Columna de Pablo Ortúzar: Torre de naipes
El desafío de desescalar las expectativas generales respecto a la universidad implica también repensar el rol de la academia y los académicos en una sociedad moderna.
En mi libro Sueños de cartón sostengo que la sociedad chilena ha depositado esperanzas excesivas en la universidad como agente de transformación y movilidad social. La universidad chilena es un canasto sobrecargado de huevos. Un efecto de esta situación es una sobreoferta de credenciales académicas, con la consiguiente inflación de muchos títulos universitarios, que implica tanto una devaluación de esos títulos como la necesidad de obtenerlos para poder ejercer trabajos que antes no los requerían. El gasto social en CAE y gratuidad alcanza miles de millones de dólares, mientras la educación temprana, primaria y secundaria languidece en las sombras.

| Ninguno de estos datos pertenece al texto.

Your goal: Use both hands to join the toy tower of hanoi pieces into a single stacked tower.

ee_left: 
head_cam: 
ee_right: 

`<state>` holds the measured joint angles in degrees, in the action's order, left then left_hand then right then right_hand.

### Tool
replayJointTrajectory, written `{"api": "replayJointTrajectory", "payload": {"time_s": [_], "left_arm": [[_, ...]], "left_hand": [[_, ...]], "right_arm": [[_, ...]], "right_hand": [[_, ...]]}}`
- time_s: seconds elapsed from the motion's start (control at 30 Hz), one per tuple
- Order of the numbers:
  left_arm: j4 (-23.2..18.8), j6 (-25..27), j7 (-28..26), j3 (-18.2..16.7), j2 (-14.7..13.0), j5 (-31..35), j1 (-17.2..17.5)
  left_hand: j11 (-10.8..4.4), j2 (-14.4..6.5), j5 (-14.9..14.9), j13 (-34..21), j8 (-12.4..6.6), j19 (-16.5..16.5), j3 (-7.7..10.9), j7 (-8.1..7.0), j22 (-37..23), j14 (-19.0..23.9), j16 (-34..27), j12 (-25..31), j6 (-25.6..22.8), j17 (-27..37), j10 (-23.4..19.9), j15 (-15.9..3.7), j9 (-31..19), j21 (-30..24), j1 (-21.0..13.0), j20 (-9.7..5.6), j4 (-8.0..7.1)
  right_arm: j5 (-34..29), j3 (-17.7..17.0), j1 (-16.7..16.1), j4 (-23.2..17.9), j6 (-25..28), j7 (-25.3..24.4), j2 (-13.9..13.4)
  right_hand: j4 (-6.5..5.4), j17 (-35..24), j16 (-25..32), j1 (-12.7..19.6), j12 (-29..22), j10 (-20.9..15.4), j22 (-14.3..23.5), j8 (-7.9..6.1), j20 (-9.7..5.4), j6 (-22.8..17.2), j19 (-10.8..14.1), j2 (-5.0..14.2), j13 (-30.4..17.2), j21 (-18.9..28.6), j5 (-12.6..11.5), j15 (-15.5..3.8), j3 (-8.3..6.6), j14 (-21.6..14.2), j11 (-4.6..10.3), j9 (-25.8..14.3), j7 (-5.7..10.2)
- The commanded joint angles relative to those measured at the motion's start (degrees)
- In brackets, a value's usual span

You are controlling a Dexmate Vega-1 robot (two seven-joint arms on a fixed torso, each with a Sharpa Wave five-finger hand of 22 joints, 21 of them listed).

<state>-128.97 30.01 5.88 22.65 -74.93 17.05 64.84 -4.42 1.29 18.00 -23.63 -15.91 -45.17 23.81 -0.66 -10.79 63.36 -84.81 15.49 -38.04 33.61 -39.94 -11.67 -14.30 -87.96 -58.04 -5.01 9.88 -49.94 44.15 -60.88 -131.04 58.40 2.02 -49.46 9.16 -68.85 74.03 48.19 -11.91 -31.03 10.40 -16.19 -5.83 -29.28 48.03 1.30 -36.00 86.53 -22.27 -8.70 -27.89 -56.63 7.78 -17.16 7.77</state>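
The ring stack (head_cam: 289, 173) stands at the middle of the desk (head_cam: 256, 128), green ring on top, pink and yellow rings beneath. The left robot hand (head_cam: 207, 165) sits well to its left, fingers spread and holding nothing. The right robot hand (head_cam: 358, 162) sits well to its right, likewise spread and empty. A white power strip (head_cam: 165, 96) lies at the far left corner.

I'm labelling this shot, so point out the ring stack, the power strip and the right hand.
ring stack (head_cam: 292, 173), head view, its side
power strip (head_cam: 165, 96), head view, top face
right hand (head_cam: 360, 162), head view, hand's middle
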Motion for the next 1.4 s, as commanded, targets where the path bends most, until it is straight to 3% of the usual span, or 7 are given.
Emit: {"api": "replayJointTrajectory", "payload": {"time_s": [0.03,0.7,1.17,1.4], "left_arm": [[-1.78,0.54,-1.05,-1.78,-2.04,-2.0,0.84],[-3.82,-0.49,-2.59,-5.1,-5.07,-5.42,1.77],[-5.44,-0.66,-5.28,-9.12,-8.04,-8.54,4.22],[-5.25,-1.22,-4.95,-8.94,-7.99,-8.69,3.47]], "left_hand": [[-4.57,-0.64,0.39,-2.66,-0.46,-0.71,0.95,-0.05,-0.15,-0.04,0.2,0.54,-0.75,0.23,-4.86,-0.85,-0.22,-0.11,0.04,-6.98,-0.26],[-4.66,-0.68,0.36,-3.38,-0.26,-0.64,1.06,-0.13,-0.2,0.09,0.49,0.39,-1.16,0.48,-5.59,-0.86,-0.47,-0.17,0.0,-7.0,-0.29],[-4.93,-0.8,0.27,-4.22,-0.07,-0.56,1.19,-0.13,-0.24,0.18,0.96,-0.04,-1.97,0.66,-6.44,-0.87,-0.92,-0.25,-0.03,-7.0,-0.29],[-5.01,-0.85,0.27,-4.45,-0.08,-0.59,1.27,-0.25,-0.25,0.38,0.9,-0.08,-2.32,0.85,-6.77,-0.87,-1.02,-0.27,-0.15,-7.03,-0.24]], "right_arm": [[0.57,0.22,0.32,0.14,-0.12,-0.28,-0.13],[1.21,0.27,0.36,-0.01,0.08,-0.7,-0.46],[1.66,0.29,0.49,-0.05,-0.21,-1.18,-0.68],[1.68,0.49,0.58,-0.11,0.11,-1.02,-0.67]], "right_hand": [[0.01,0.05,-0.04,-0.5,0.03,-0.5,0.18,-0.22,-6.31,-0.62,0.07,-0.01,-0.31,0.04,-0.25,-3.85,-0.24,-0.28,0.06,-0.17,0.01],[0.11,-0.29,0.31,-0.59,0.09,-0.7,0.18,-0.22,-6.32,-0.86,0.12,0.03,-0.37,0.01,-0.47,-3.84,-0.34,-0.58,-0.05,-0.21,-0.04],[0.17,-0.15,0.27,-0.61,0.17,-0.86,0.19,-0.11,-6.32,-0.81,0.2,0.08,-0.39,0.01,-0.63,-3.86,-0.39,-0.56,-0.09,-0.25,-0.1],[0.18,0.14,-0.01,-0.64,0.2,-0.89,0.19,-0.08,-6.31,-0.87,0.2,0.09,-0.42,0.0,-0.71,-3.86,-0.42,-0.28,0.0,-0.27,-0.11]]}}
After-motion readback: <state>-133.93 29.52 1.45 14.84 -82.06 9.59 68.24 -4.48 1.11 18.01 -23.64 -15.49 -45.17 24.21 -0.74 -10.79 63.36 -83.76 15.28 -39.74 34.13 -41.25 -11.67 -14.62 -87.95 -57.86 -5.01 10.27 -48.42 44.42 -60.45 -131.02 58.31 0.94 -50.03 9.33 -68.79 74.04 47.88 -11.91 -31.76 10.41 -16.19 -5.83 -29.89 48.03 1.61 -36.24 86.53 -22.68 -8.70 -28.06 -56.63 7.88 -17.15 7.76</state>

Un ámbito del exceso universitario que no exploro mucho en el libro es el del prestigio de los académicos. La burbuja de títulos, mezclada con el generoso programa de Becas Chile para doctorarse en el extranjero, ha producido una gran masa de expertos cuyo trabajo de investigación, en buena medida, es también financiado directamente por los fondos fiscales (e indirectamente por medidas como la exigencia de investigación para la acreditación de las universidades). Las expectativas depositadas sobre el conocimiento de estos expertos es muy alta, como demostraron ambos procesos constitucionales, y eso amplifica tanto el financiamiento de las universidades como la exposición pública de los académicos. Este fenómeno afecta especialmente, aunque no exclusivamente (como muestra el caso de la Convencional Dorador), a los expertos en las áreas de Ciencias Sociales y Humanidades.
La sobreproducción de expertos compitiendo por posiciones académicas y fondos, a su vez, empuja a muchos de ellos a aprovechar la validación pública de sus títulos para incursionar en los ámbitos de la política, el activismo y la opinión pública. Un fenómeno similar viene ocurriendo desde hace años en Estados Unidos. Esto, a su vez, ha fomentado un giro hacia el activismo dentro de las propias universidades, afectadas de manera creciente por la politización facciosa de programas y hasta de facultades completas. De la mano de epistemologías posmodernas, varias hebras de los movimientos identitarios se han convertido en ramos y programas universitarios. La potencia original de la figura de Elisa Loncon, según destacaban sus propios adherentes, tenía que ver con este cruce entre activismo y academia, el mismo que le abre puertas en facultades de Estudios Latinoamericanos en muchas de las más conocidas universidades de Europa y Estados Unidos.
Pero la circulación de los expertos entre el ámbito académico y el espacio público, así como la mezcla de ambos planos a nivel universitario, no sólo trae potenciales beneficios, sino también riesgos. Uno de ellos es que su trabajo académico sea cuestionado en los términos propios del espacio público. Eso ha ocurrido este verano con el escándalo altamente ficticio relativo a los Fondecyt, donde ha ardido la pradera porque expertos como Fernando Atria y Lucía Dammert -que cuentan con nutridas carreras académicas, más allá de sus roles políticos- se adjudicaron fondos de investigación. Dado que el proceso es objetivo, y considerando exclusivamente el currículo experto de los cuestionados, el alegato no parece tener sustento. Sin embargo, su mera existencia merece análisis y explicación.
El público objetivo de la investigación académica, en principio, son otros académicos. Los famosos “pares”. No el gran público. Mas, en la medida en que se producen ámbitos híbridos y ambiguos entre universidad y espacio público, y en que en dichos ámbitos se transan grandes cantidades de prestigio y dinero, las cosas tienden a complicarse. También la envidia, las batallas entre lotes y las pequeñeces de la academia, que tradicionalmente se restringían al mundo universitario, ahora se trasladan, no pocas veces, al ruedo general, añadiendo su propio ingrediente a la confusión.
El desafío de desescalar las expectativas generales respecto a la universidad implica también repensar el rol de la academia y los académicos en una sociedad moderna. Este será, sin duda, un proceso complicado, pero necesario para evitar que la vieja torre de marfil termine por convertirse en un dudoso y frágil castillo de naipes.